Richard Aspinall has worked in the conservation field for over two decades and has been photographing the underwater world since he learnt to dive seven years ago. Richard is now a freelance writer and photographer and works for a number of magazines. Richard is also the editor of UltraMarine Magazine, the UK’s premier magazine for marine aquarists . Richard also shoots the world above the water line and runs another photography and journalism business: Aspinallink along with his wife Angela, he is based in Yorkshire, England. See more at: www.triggerfishphotography.com www.aspinallink.co.uk
Tim Wijgerde Obtained his Bachelor's and Master's degrees from the University of Utrecht (The Netherlands) in 2007, after which he became involved in coral research at Wageningen UR (The Netherlands). At present, he is completing his dissertation at Wageningen UR, which focuses on the role of heterotrophy in the growth and physiology of the scleractinian coral Galaxea fascicularis. He is also involved in a research project (FORCE, www.force-project.eu) which addresses the effects of climate change and pollution on coral growth and survival. The project uses the Caribbean coral Porites porites to investigate the interactive effects of acidification and eutrophication. Recently, Tim has set up the first experimental coral nursery in The Netherlands together with EcoDeco BV. This project was funded by the Dutch Ministry of Economic Affairs, Agriculture and Innovation. See www.ecocoral.eu for more information.
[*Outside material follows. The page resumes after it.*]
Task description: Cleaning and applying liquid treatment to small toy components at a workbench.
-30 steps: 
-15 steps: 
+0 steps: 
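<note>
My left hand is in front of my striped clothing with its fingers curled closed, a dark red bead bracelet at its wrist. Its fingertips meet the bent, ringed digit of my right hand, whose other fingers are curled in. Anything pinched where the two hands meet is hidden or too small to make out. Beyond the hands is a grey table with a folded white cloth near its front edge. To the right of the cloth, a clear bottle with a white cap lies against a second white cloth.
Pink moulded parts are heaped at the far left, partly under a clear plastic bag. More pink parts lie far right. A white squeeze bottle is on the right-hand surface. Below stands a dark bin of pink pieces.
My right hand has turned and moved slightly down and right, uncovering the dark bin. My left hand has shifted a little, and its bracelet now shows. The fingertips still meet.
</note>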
Tim Morrissey is a senior aquarist at Omaha’s Henry Doorly Zoo and Aquarium. He started off in the aquarium hobby at a young age. He then went on to work in pet shops. In college he pursued a bachelor’s degree in aquaculture from Florida Institute of Technology. After bouncing around a bit, with stops including Shedd Aquarium and ORA, Tim landed at OHDZA, where he has been an active SECORE participant and has done some amazing work raising fish, most notably two species of Anthias for the 1st time. His primary role however is as a coral aquarist. His hobbies include dart frogs, and gardening, specifically daylilies. Any questions can be sent to: Timothy.firstname.lastname@example.org
Todd Gardner has been studying marine life since he was old enough to walk. He has an extensive background in marine sciences and has written numerous scientific and popular articles about his research and experiences collecting, keeping, and culturing marine organisms. In 1993 he graduated from East Stroudsburg University with a Bachelor of Science degree in biology and marine science. After graduation he spent a year working for Blue Earth Films, assisting in the production of a National Geographic Explorer feature film about coastal marine life. Todd spent the next 3 years working at the world's largest marine ornamental fish hatchery, where he worked on developing technology for the production of new marine species. In 1998 Todd left commercial aquaculture to pursue a Master of Science degree in biology at New York's Hofstra University where he completed a thesis on the early nutrition of the lined seahorse, Hippocampus erectus. Todd is currently working as an aquarist at Atlantis Marine World where he cares for a number of exhibit tanks, leads collecting expeditions, and continues his aquaculture research behind the scenes. In his spare time, Todd dives, photographs marine life and plays in a blues band.